Pada 1950-an sampai akhir 1970-an, pertunjukan seni tradisional mengalami masa keemasan. Namun karena adanya berbagai faktor yang mempengaruhi kondisi pertunjukan tradisonal, maka sekitar 1980-an, pertunjukan seni tradisional mengalami masa surut.
"Saya harap, para pemain wayang orang tetap akan menjalankan tugasnya," pintanya.
Wayang orang disebut juga dengan istilah 'wong" (bahasa Jawa), yang artinya 'wayang yang dimainkan dengan menggunakan orang sebagai tokoh'. Sesuai dengan sebutannya, wayang menampilkan manusia sebagai pengganti boneka-boneka wayang. Mereka memakai pakaian dan hiasan-hiasan, atau lukisan di wajah.
Pertunjukan wayang orang ini diselingi dengan lagu-lagu Bahasa Jawa, yang diiringi dengan gamelan.
Adapun pesan moral yang bisa diambil dari dalam cerita, setia perbuatan akan mendapatkan ganjaran yang setimpal, dan perjuangan yang didasari atas kesabaran, ketekunan dan kerja keras, akan membuahkan hasil gemilang.
Drama ini disutradari oleh Mudjo Setiyo, penulis naskah dan koreografer, Nanag Ruswandi, dan dalang, Undung Wiyono. Para parawit berasal dari Sanggar Bharata dan para pengemudi Blue Bird, di bawah naungan Paguyuban Seni Budaya Indoneaia (SBI).
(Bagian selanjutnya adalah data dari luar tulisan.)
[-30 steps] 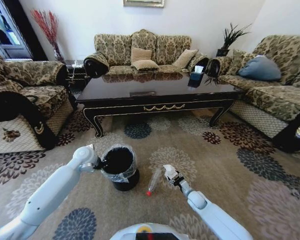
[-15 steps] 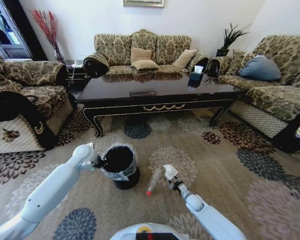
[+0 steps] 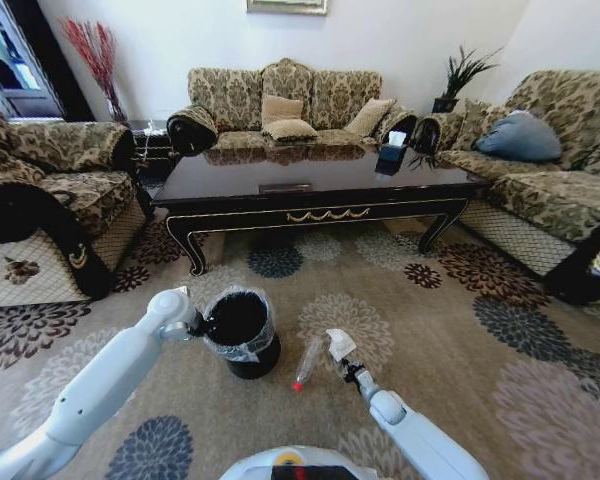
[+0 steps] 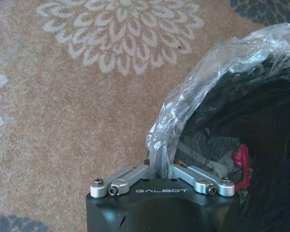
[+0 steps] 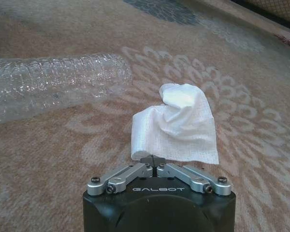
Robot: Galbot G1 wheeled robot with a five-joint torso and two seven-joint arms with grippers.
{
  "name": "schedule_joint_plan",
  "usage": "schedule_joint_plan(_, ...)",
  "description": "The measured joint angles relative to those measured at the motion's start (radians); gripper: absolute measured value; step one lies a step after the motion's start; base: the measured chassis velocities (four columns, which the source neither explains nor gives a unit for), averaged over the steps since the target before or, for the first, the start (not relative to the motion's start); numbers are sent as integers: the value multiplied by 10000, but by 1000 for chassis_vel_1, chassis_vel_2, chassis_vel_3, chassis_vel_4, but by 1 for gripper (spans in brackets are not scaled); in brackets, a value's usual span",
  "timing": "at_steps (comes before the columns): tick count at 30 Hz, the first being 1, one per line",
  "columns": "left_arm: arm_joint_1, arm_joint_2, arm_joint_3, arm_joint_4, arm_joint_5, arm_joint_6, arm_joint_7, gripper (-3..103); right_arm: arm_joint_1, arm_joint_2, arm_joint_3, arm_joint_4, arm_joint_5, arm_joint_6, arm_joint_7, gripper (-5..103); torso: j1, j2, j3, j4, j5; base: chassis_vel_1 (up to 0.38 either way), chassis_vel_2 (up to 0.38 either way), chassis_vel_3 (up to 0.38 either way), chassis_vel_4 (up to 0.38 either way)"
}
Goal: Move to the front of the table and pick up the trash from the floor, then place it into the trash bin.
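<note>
The dark glossy table [image 3: 325, 214] stands ahead across the carpet. The black trash bin [image 3: 238, 340] with a clear liner sits on the floor at front left. My left gripper [image 3: 194, 326] is shut on its liner rim [image 4: 170, 126], and my left gripper [image 4: 160, 169] pinches the plastic. A clear crushed bottle [image 3: 308, 360] with a red cap lies right of the bin, and the bottle [image 5: 53, 84] rests on the carpet. My right gripper [image 3: 346, 366] is shut on a white paper wad [image 3: 338, 343]; the wad [image 5: 176, 123] sticks out from my right gripper [image 5: 154, 160].
Patterned sofas [image 3: 280, 105] ring the table on the left, back and right. A tissue box [image 3: 392, 152] sits on the table top. Open flowered carpet [image 3: 460, 340] stretches to the right of the bottle.
My right arm has drawn back a little toward my body with the white paper in its fingers. The left arm, the bin and the bottle have stayed put.
</note>
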Motion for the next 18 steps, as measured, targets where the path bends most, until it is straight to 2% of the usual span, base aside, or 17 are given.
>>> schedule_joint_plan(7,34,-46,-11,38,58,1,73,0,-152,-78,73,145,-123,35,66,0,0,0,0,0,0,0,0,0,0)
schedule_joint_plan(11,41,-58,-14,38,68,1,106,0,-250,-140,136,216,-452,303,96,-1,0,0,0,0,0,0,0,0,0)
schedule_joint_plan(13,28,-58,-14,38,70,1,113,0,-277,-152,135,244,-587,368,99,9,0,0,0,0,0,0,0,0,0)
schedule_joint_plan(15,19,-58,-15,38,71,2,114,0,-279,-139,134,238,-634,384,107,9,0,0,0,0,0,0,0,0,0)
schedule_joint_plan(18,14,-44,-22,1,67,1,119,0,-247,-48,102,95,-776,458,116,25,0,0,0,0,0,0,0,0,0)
Selain Endang Purnomo (berperan sebagai R.Kumbalwati), ada juga Exacty Sukamdani (Dewi Khunti), Noni Sri Aryati Purnomo (R.Arjuna), dan Hendardji Soepandji (Begawan Abiyasa).
Pertunjukan ini diperkaya dengan sentuhan kekinian, yang dapat dilihat dari kostum, tata panggung, dan aransemen musik modern. Unsur kekinian ini diharapkan dapat memperkenalkan kembali kisah pewayangan pada generasi yang lebih muda.